Patience will therefore be required to determine whether this regulation achieves its objective of strengthening the protection of patient data.
However, if different actors such as the Senate European Affairs Committee[7], the CNIL and the European Protection Committee have pleaded for data hosting within the European Union by a European company, the recent decision of the CNIL[8] of December 21, 2023 to authorize the hosting of a data warehouse from the National Health Data System (SNDS) at Microsoft for 3 years, until a French or European Cloud operator is operational, demonstrates that the The European Union still has a way to go in this area…
[1] These two infrastructures are not databases bringing together all the data of European citizens.
[2] “Everything you need to know about access to shared medical records in 2022”, January 20, 2022, GMPV cabinet website.
[3] Created by law n°2016-41 of January 26, 2016.
[4] Created by law n°2004-810 of August 13, 2004.
[5] “The European health data space” Communication from Ms. Laurence CRISTOL, MP, Wednesday November 23, 2022, p. 7
[6] See “The patient's right to rectification or erasure of their data”, October 5, 2021, GMPV cabinet website.
[7] Senate, Information report no. 848 by Ms. Pascale GRUNY and Ms.
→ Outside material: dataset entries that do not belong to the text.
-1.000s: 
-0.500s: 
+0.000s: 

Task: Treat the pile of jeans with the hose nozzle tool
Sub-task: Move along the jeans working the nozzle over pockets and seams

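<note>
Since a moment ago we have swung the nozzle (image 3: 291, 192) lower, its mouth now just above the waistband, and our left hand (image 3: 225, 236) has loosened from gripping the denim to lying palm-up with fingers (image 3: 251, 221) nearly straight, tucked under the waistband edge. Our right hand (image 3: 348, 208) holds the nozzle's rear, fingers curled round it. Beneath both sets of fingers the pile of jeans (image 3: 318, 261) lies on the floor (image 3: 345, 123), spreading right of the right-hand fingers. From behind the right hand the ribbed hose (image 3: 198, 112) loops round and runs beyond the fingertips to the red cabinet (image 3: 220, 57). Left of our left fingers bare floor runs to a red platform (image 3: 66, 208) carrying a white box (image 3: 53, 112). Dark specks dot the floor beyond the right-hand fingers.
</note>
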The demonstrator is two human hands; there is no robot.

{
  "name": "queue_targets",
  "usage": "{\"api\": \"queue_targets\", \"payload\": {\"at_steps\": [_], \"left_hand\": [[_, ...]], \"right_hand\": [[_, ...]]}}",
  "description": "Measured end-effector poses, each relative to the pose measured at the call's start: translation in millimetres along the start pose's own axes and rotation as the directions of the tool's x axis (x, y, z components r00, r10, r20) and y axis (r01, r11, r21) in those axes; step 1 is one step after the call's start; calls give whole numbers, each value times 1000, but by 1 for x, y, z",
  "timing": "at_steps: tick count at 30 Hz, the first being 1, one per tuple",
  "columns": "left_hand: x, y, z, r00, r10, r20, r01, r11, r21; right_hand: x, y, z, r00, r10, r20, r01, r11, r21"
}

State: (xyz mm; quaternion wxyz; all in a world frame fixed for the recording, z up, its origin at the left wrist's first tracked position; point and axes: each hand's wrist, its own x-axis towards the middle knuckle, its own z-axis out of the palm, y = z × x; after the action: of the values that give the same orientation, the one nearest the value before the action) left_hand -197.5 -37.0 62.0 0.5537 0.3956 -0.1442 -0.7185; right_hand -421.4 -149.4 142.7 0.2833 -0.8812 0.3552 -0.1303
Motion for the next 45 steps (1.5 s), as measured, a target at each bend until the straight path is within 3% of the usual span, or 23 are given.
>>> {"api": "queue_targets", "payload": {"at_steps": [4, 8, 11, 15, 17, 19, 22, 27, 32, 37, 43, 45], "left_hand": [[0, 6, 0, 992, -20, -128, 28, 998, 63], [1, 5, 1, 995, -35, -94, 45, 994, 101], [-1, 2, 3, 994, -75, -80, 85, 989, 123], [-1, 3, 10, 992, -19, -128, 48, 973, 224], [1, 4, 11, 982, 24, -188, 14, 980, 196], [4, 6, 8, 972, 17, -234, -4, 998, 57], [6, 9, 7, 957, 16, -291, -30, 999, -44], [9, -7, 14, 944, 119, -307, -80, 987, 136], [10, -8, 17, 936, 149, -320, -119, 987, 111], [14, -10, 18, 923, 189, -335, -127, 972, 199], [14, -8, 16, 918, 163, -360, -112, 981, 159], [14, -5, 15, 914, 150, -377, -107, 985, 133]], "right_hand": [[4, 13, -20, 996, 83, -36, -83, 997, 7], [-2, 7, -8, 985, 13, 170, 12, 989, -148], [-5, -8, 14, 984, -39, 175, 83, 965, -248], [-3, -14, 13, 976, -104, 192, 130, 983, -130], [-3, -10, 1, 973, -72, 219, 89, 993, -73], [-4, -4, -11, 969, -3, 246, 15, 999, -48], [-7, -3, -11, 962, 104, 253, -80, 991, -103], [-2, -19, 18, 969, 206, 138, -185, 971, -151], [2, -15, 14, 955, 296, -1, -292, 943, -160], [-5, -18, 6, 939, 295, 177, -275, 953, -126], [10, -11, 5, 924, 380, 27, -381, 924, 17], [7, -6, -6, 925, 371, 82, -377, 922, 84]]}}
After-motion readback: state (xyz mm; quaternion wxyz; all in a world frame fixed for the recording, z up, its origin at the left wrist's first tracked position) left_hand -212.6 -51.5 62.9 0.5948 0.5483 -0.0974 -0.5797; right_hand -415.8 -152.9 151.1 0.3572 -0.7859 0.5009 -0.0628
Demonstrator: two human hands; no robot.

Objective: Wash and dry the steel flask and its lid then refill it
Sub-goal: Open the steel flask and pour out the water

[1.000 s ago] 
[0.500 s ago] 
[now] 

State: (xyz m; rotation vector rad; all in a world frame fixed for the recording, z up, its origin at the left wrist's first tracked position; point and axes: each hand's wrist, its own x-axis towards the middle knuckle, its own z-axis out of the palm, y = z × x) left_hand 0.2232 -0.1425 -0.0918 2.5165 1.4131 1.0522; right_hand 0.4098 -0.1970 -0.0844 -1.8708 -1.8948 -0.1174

Laurence HARRIBEY, p. 8
[8] CNIL, deliberation no. 2023-146 of December 21, 2023; Concerns patient data provided by 4 large hospitals and health insurance data, to advance pharmaco-epidemiological research on the long-term effects of medical treatments.
Nathalie Boudet-Gizardin
Partner
Nathalie Boudet-Gizardin has developed expertise in advising and assisting health professionals (doctors, pharmacists, biologists, veterinarians, dental surgeons, midwives), both to legally structure their activity and negotiate their contracts and partnerships with health facilities.
Marine Vanhoucke
Partner
Marine Vanhoucke advises companies on Intellectual property and accompanies them on their subjects of Compliance.
Head of Hong Kong office, she assists French companies in their establishment and growth in Asia and has built up expertise in legal issues of international law, notably combining French and Asian interests.